• Assignment: Repeat the entries word for word. Leave nothing out.

• Data supplied:
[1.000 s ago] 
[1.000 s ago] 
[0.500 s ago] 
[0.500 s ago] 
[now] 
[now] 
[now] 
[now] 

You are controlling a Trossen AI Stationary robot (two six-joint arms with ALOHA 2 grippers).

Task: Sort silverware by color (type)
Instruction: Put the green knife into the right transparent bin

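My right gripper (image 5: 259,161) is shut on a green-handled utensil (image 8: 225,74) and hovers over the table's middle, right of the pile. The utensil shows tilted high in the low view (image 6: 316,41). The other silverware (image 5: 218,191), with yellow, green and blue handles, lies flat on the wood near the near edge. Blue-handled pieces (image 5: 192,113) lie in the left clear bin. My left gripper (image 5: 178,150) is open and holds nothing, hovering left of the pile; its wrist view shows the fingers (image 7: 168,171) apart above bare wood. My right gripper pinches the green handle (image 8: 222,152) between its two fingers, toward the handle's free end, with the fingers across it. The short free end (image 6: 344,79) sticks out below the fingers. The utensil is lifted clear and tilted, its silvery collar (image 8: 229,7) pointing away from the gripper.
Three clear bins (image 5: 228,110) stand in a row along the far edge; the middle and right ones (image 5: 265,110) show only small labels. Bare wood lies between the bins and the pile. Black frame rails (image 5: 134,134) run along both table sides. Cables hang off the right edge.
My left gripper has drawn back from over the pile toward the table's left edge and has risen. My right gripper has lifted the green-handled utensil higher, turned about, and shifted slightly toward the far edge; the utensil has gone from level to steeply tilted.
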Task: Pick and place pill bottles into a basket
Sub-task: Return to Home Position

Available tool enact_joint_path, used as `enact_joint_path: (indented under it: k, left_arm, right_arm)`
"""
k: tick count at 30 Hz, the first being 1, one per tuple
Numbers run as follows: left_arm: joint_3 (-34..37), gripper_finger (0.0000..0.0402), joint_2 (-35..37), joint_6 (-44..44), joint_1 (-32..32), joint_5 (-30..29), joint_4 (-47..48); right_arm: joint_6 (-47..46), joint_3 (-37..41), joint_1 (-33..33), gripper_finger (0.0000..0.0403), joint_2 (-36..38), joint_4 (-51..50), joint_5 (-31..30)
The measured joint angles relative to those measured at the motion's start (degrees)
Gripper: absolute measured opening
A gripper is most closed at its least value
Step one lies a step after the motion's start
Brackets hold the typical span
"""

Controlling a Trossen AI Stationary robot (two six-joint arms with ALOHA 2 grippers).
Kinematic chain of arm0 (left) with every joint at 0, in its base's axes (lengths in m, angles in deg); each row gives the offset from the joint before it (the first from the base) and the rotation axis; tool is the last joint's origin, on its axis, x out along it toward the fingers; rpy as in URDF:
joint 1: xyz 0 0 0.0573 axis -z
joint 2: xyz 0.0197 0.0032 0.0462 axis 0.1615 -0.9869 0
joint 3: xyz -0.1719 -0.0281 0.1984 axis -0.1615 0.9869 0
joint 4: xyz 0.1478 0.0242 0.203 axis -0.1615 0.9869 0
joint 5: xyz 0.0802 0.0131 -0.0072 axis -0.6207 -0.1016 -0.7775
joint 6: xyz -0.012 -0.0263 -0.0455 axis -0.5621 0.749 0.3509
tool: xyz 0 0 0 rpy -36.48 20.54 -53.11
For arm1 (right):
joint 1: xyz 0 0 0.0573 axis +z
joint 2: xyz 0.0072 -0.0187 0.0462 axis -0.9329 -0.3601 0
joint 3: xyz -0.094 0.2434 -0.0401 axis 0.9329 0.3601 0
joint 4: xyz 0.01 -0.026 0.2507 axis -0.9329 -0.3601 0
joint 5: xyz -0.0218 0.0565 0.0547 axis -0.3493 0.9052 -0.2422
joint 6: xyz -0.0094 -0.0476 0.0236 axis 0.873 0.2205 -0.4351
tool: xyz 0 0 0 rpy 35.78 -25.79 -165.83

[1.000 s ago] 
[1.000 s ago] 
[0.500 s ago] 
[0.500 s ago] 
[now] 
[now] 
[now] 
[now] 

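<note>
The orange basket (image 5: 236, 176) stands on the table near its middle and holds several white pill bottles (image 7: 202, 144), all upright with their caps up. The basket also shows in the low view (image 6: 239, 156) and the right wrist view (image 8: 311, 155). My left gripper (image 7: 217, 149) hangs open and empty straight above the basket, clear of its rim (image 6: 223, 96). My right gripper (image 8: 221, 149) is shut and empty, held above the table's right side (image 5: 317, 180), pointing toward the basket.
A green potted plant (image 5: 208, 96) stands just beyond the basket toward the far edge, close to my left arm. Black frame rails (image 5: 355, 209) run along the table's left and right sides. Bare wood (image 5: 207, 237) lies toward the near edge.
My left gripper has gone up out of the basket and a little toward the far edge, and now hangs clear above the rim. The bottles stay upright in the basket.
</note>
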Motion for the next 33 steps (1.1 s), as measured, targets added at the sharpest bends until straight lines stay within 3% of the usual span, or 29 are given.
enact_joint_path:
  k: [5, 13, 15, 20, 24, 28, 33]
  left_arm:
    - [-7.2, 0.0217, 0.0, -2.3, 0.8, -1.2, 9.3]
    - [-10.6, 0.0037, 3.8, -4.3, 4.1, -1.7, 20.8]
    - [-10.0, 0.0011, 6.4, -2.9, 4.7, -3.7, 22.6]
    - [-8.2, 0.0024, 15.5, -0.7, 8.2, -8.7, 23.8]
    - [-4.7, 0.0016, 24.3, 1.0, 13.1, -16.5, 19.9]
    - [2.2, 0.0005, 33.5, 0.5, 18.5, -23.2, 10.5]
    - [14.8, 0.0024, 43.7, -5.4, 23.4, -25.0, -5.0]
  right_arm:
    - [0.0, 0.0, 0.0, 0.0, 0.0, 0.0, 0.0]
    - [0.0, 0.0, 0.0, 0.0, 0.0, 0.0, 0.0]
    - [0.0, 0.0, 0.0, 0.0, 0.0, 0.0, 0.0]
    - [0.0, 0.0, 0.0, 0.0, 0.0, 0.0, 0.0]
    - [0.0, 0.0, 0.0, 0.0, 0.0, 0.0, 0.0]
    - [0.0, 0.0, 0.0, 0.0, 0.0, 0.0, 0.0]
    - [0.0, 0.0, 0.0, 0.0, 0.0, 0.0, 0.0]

• Finished task:
[1.000 s ago] 
[1.000 s ago] 
[0.500 s ago] 
[0.500 s ago] 
[now] 
[now] 
[now] 
[now] 

You are controlling a Trossen AI Stationary robot (two six-joint arms with ALOHA 2 grippers).

Task: Sort silverware by color (type)
Instruction: Put the green knife into the right transparent bin

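My right gripper (image 5: 259,161) is shut on a green-handled utensil (image 8: 225,74) and hovers over the table's middle, right of the pile. The utensil shows tilted high in the low view (image 6: 316,41). The other silverware (image 5: 218,191), with yellow, green and blue handles, lies flat on the wood near the near edge. Blue-handled pieces (image 5: 192,113) lie in the left clear bin. My left gripper (image 5: 178,150) is open and holds nothing, hovering left of the pile; its wrist view shows the fingers (image 7: 168,171) apart above bare wood. My right gripper pinches the green handle (image 8: 222,152) between its two fingers, toward the handle's free end, with the fingers across it. The short free end (image 6: 344,79) sticks out below the fingers. The utensil is lifted clear and tilted, its silvery collar (image 8: 229,7) pointing away from the gripper.
Three clear bins (image 5: 228,110) stand in a row along the far edge; the middle and right ones (image 5: 265,110) show only small labels. Bare wood lies between the bins and the pile. Black frame rails (image 5: 134,134) run along both table sides. Cables hang off the right edge.
My left gripper has drawn back from over the pile toward the table's left edge and has risen. My right gripper has lifted the green-handled utensil higher, turned about, and shifted slightly toward the far edge; the utensil has gone from level to steeply tilted.
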Task: Pick and place pill bottles into a basket
Sub-task: Return to Home Position

Available tool enact_joint_path, used as `enact_joint_path: (indented under it: k, left_arm, right_arm)`
"""
k: tick count at 30 Hz, the first being 1, one per tuple
Numbers run as follows: left_arm: joint_3 (-34..37), gripper_finger (0.0000..0.0402), joint_2 (-35..37), joint_6 (-44..44), joint_1 (-32..32), joint_5 (-30..29), joint_4 (-47..48); right_arm: joint_6 (-47..46), joint_3 (-37..41), joint_1 (-33..33), gripper_finger (0.0000..0.0403), joint_2 (-36..38), joint_4 (-51..50), joint_5 (-31..30)
The measured joint angles relative to those measured at the motion's start (degrees)
Gripper: absolute measured opening
A gripper is most closed at its least value
Step one lies a step after the motion's start
Brackets hold the typical span
"""

Controlling a Trossen AI Stationary robot (two six-joint arms with ALOHA 2 grippers).
Kinematic chain of arm0 (left) with every joint at 0, in its base's axes (lengths in m, angles in deg); each row gives the offset from the joint before it (the first from the base) and the rotation axis; tool is the last joint's origin, on its axis, x out along it toward the fingers; rpy as in URDF:
joint 1: xyz 0 0 0.0573 axis -z
joint 2: xyz 0.0197 0.0032 0.0462 axis 0.1615 -0.9869 0
joint 3: xyz -0.1719 -0.0281 0.1984 axis -0.1615 0.9869 0
joint 4: xyz 0.1478 0.0242 0.203 axis -0.1615 0.9869 0
joint 5: xyz 0.0802 0.0131 -0.0072 axis -0.6207 -0.1016 -0.7775
joint 6: xyz -0.012 -0.0263 -0.0455 axis -0.5621 0.749 0.3509
tool: xyz 0 0 0 rpy -36.48 20.54 -53.11
For arm1 (right):
joint 1: xyz 0 0 0.0573 axis +z
joint 2: xyz 0.0072 -0.0187 0.0462 axis -0.9329 -0.3601 0
joint 3: xyz -0.094 0.2434 -0.0401 axis 0.9329 0.3601 0
joint 4: xyz 0.01 -0.026 0.2507 axis -0.9329 -0.3601 0
joint 5: xyz -0.0218 0.0565 0.0547 axis -0.3493 0.9052 -0.2422
joint 6: xyz -0.0094 -0.0476 0.0236 axis 0.873 0.2205 -0.4351
tool: xyz 0 0 0 rpy 35.78 -25.79 -165.83

[1.000 s ago] 
[1.000 s ago] 
[0.500 s ago] 
[0.500 s ago] 
[now] 
[now] 
[now] 
[now] 

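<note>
The orange basket (image 5: 236, 176) stands on the table near its middle and holds several white pill bottles (image 7: 202, 144), all upright with their caps up. The basket also shows in the low view (image 6: 239, 156) and the right wrist view (image 8: 311, 155). My left gripper (image 7: 217, 149) hangs open and empty straight above the basket, clear of its rim (image 6: 223, 96). My right gripper (image 8: 221, 149) is shut and empty, held above the table's right side (image 5: 317, 180), pointing toward the basket.
A green potted plant (image 5: 208, 96) stands just beyond the basket toward the far edge, close to my left arm. Black frame rails (image 5: 355, 209) run along the table's left and right sides. Bare wood (image 5: 207, 237) lies toward the near edge.
My left gripper has gone up out of the basket and a little toward the far edge, and now hangs clear above the rim. The bottles stay upright in the basket.
</note>
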Motion for the next 33 steps (1.1 s), as measured, targets added at the sharpest bends until straight lines stay within 3% of the usual span, or 29 are given.
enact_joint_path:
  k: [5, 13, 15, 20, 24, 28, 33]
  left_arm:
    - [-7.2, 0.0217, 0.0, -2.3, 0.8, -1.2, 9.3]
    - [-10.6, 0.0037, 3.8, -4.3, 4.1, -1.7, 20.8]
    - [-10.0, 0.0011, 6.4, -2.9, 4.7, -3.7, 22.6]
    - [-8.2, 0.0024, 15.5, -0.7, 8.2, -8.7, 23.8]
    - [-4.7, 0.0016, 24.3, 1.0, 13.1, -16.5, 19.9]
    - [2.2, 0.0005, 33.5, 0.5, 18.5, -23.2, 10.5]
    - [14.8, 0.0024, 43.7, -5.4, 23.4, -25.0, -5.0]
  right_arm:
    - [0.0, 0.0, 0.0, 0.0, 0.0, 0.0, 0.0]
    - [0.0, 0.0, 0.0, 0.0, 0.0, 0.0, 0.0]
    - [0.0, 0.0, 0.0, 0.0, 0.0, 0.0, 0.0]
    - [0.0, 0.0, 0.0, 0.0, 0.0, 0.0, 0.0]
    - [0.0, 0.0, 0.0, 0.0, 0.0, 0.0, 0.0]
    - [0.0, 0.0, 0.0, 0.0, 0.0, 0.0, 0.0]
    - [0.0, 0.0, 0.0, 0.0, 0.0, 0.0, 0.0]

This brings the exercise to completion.